The similarities between lobsters and fish
Even though lobsters and fish belong to completely different families, they are a few similarities we can point out, such as the way they breathe or their diet.
Fish breathe oxygen from the water through their gills. The process of breathing begins when a fish gulps water through its mouth. Next, they pass it through the gills that are located just behind their head on each side.
Lobsters also breathe through their gills, which are located in a gill chamber. However, the process of breathing looks a bit different. Instead of taking the water in through the mouth, lobsters take the water in through the opening between their legs. Next, they absorb the oxygen from the water.
You can read more about how lobsters breathe in my other blog post: “Do Lobsters Have Gills?”.

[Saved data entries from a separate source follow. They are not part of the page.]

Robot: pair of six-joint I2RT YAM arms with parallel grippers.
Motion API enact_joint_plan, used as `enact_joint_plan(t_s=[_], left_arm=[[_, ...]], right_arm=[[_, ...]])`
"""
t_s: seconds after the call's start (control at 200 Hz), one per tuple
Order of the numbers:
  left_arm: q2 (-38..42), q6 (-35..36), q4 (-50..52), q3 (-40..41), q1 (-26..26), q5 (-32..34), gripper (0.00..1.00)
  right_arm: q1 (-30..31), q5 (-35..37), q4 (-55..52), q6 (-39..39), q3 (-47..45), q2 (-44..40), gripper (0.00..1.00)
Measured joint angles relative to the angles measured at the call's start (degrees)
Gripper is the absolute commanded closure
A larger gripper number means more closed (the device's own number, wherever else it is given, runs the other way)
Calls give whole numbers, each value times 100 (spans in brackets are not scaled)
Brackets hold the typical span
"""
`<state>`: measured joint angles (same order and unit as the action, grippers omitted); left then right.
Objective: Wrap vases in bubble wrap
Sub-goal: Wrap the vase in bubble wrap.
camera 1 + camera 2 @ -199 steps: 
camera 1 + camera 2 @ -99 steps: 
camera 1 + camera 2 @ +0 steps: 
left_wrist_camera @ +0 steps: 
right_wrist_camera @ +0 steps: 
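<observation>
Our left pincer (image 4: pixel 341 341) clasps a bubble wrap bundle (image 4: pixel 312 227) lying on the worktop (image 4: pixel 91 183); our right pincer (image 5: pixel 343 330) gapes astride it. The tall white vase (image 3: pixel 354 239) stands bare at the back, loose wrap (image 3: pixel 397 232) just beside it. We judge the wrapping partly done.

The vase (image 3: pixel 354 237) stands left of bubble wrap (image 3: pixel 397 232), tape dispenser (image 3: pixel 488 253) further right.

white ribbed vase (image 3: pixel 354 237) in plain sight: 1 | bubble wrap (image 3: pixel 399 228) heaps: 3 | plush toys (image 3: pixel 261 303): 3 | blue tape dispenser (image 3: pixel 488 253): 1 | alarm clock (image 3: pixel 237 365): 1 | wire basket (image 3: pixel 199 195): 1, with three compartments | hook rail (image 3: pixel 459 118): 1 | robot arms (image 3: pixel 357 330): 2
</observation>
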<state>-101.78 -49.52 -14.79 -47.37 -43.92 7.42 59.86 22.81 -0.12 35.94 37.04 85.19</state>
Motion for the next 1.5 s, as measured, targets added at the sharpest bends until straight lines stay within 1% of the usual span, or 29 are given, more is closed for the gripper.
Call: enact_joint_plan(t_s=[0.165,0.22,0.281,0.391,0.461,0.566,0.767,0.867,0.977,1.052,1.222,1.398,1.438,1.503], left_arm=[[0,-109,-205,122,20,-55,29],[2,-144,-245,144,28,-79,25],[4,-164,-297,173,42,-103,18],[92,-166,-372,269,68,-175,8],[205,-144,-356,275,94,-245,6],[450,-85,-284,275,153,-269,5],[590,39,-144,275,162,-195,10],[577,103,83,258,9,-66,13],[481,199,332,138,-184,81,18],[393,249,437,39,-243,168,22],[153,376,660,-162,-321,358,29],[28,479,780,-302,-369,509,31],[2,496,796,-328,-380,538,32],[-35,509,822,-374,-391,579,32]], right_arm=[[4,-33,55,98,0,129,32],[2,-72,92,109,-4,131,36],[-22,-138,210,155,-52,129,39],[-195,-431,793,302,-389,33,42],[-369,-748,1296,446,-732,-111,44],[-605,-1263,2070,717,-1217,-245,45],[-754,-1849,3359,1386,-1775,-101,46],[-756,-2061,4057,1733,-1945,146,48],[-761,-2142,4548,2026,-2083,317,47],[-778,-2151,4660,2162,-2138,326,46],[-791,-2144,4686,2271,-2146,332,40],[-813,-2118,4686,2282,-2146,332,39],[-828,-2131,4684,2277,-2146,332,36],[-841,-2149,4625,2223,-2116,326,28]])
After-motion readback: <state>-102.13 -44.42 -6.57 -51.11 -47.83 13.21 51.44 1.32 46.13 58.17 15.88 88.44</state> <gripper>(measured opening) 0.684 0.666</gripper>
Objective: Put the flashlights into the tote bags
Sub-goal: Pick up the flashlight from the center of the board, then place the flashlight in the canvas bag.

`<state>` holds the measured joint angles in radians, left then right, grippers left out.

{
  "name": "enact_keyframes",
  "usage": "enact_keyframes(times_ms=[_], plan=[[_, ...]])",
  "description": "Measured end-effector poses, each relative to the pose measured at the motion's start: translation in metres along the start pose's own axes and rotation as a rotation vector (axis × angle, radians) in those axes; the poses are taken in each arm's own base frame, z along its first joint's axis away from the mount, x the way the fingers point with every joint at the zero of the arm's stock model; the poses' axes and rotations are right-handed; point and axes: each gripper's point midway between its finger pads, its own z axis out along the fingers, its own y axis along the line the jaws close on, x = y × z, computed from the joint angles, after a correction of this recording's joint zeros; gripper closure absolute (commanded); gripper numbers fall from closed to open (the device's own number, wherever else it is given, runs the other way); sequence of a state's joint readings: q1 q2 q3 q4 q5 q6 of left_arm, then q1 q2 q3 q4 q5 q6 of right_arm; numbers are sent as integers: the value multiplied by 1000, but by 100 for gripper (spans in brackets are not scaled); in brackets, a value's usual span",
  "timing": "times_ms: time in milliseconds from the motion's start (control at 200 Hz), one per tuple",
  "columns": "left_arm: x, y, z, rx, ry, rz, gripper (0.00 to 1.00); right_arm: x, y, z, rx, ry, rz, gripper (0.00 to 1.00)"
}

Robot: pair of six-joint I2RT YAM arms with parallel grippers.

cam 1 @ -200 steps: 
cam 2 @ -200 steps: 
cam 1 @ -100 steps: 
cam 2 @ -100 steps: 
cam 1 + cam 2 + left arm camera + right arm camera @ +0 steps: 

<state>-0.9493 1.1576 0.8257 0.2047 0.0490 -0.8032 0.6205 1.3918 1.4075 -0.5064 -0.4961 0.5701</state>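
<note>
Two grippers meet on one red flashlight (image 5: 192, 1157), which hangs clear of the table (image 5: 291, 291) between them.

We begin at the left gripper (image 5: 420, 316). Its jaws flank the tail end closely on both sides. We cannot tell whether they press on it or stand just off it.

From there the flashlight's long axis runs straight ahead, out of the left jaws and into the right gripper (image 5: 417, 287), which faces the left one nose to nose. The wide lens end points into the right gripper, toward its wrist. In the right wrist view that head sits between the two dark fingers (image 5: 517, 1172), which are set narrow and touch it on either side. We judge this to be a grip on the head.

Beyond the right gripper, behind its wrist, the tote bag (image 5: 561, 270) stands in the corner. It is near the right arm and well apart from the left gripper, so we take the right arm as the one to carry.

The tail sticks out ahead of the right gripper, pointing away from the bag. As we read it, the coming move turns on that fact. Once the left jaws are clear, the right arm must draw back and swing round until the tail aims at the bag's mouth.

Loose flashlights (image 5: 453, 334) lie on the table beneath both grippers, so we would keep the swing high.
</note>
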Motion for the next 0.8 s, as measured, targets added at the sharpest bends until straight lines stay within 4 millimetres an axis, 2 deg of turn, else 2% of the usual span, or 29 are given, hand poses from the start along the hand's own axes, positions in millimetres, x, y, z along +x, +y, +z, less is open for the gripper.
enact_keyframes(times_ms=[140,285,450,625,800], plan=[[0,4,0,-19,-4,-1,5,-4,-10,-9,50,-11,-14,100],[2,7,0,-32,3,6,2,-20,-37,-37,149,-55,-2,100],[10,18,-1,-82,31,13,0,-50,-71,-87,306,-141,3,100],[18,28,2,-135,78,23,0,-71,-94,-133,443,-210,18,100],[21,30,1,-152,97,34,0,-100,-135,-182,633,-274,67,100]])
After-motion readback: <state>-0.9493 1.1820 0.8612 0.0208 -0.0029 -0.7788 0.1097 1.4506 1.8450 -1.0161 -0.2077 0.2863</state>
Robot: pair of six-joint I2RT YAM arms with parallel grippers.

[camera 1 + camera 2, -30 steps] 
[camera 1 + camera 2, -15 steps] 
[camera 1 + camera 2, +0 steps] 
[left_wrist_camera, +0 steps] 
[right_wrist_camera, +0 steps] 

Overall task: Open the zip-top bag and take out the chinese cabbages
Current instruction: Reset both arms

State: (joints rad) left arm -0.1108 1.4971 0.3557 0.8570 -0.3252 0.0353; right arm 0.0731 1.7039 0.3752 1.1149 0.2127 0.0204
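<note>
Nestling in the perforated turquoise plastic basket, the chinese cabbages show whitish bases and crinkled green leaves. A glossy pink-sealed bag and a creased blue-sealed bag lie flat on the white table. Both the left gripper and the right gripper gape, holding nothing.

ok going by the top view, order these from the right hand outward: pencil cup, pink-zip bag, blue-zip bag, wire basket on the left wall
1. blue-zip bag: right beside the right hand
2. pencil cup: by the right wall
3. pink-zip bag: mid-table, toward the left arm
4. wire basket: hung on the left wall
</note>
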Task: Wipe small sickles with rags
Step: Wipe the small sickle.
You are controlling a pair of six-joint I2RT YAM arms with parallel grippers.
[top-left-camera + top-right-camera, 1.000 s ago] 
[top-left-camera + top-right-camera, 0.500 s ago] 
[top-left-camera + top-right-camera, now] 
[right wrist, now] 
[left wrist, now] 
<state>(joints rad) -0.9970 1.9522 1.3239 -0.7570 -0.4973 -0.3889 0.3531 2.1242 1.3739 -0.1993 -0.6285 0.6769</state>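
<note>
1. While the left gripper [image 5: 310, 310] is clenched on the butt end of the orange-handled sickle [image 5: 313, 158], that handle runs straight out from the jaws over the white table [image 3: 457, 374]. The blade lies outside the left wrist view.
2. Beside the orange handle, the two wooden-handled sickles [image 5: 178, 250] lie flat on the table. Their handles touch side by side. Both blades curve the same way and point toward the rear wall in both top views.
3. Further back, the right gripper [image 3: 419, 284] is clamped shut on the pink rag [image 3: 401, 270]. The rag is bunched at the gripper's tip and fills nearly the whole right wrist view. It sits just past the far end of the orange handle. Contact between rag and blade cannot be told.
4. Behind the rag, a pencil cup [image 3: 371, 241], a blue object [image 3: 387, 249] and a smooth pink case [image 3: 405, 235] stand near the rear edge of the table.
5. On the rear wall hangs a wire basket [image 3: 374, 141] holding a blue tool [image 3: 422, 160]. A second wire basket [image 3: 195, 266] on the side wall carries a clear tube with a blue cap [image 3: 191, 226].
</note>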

The diet of lobsters and fish can be similar, but it can also be very different because of the fish species diversity. When we consider smaller saltwater fish species, their diet includes plants, shrimp, worms, crustaceans, sea urchins, and other fish.
Lobsters’ diet is very similar as they feed on fish, crustaceans (crabs, clams, mussels), sea urchins, worms, and some plants. Sometimes, they also eat other lobsters.
Regeneration of lost limbs
Unlike humans, fish and lobsters can regenerate their lost limbs. Many fish species can regenerate their tail or fins. Lobsters, however, can regrow their claws, walking legs, and antennae. They do this during the process called molting, which is the process of shedding their shells to grow.
After the first molt, their appendages are already back but smaller than the original. They will continue growing for a few months or years until reaching their normal size.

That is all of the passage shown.